I'm trying to create a dataframe with 'team','games','wins','losses' and 'ties.
Here's a snippet of the data:
[{'away_games': {'games': 4, 'losses': 2, 'ties': 0, 'wins': 2},
'conference': 'Mountain West',
'conference_games': {'games': 8, 'losses': 3, 'ties': 0, 'wins': 5},
'division': 'Mountain',
'expected_wins': 9.9,
'home_games': {'games': 7, 'losses': 1, 'ties': 0, 'wins': 6},
'team': 'Air Force',
'total': {'games': 13, 'losses': 3, 'ties': 0, 'wins': 10},
'year': 2022},
{'away_games': {'games': 8, 'losses': 6, 'ties': 0, 'wins': 1},
'conference': 'Mid-American',
'conference_games': {'games': 9, 'losses': 7, 'ties': 0, 'wins': 1},
'division': 'East',
'expected_wins': 1.5,
'home_games': {'games': 5, 'losses': 4, 'ties': 0, 'wins': 1},
'team': 'Akron',
'total': {'games': 13, 'losses': 10, 'ties': 0, 'wins': 2},
'year': 2022},
Here's the code I tried:
# Create an empty DataFrame
df = pd.DataFrame(columns=['team', 'games', 'wins', 'losses', 'ties'])
# Loop through each record in the data
for record in data:
try:
# Extract the desired values
team = record['team']
games = record['total'].get['games']
wins = record['total'].get['wins']
losses = record['total'].get['losses']
ties = record['total'].get['ties']
# Create a new row with the extracted values
new_row = {'team': team, 'games': games, 'wins': wins, 'losses': losses, 'ties': ties}
# Append the new row to the DataFrame
df = df.append(new_row, ignore_index=True)
except KeyError as e:
print(f"Skipping record due to missing key: {e}")
# Print the resulting DataFrame
print(df)
Im getting an error that the 'TeamRecord' object is not subscriptable.
I'm sure there's a better / easier to way to do this. Any advice would be much appreciated.
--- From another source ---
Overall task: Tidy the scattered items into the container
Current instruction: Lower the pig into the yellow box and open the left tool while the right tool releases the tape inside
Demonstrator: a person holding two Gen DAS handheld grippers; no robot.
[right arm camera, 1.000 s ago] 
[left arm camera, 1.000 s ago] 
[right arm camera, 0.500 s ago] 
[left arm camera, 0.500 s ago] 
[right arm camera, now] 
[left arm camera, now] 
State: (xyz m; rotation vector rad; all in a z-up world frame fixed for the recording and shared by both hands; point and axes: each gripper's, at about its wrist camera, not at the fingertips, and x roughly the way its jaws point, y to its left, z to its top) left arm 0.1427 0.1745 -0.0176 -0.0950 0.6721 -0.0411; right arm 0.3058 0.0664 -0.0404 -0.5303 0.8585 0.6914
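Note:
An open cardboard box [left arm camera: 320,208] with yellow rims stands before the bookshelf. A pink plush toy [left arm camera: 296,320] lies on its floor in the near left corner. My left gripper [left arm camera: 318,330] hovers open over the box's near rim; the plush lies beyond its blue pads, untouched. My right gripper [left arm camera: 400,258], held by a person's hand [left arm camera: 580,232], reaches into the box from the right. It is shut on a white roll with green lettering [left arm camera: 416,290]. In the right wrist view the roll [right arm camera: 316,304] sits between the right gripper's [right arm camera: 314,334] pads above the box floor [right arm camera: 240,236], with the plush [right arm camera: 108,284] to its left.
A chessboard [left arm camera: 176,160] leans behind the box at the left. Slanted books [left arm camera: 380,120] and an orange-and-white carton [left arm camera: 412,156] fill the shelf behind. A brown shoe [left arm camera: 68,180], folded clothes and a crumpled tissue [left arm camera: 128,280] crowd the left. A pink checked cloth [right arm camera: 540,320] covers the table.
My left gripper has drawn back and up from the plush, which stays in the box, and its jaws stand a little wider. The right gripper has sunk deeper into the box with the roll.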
That's how it's supposed to look:
import pandas as pd
data=[{'away_games': {'games': 4, 'losses': 2, 'ties': 0, 'wins': 2},
'conference': 'Mountain West',
'conference_games': {'games': 8, 'losses': 3, 'ties': 0, 'wins': 5},
'division': 'Mountain',
'expected_wins': 9.9,
'home_games': {'games': 7, 'losses': 1, 'ties': 0, 'wins': 6},
'team': 'Air Force',
'total': {'games': 13, 'losses': 3, 'ties': 0, 'wins': 10},
'year': 2022},
{'away_games': {'games': 8, 'losses': 6, 'ties': 0, 'wins': 1},
'conference': 'Mid-American',
'conference_games': {'games': 9, 'losses': 7, 'ties': 0, 'wins': 1},
'division': 'East',
'expected_wins': 1.5,
'home_games': {'games': 5, 'losses': 4, 'ties': 0, 'wins': 1},
'team': 'Akron',
'total': {'games': 13, 'losses': 10, 'ties': 0, 'wins': 2},
'year': 2022}]
rows = []
# Loop through each record in the data
for record in data:
try:
# Extract the desired values
team = record['team']
games = record['total']['games']
wins = record['total']['wins']
losses = record['total']['losses']
ties = record['total']['ties']
# Create a new row with the extracted values
new_row = {'team': team, 'games': games, 'wins': wins, 'losses': losses, 'ties': ties}
rows.append(new_row)
except KeyError as e:
print(f"Skipping record due to missing key: {e}")
# Print the resulting DataFrame
df = pd.DataFrame(rows, columns=['team', 'games', 'wins', 'losses', 'ties'])
print(df)
team games wins losses ties
0 Air Force 13 10 3 0
1 Akron 13 2 10 0
It also looks like your data is borked since the total sum of wins, losses, and ties must result in the total number of games played. That's not the case for Akron
.
You don't use get
, see also Create a Pandas Dataframe by appending one row at a time regarding append
which has been deprecated and removed in Pandas>=2.0.0
. Appending in a loop is in most cases a bad practice.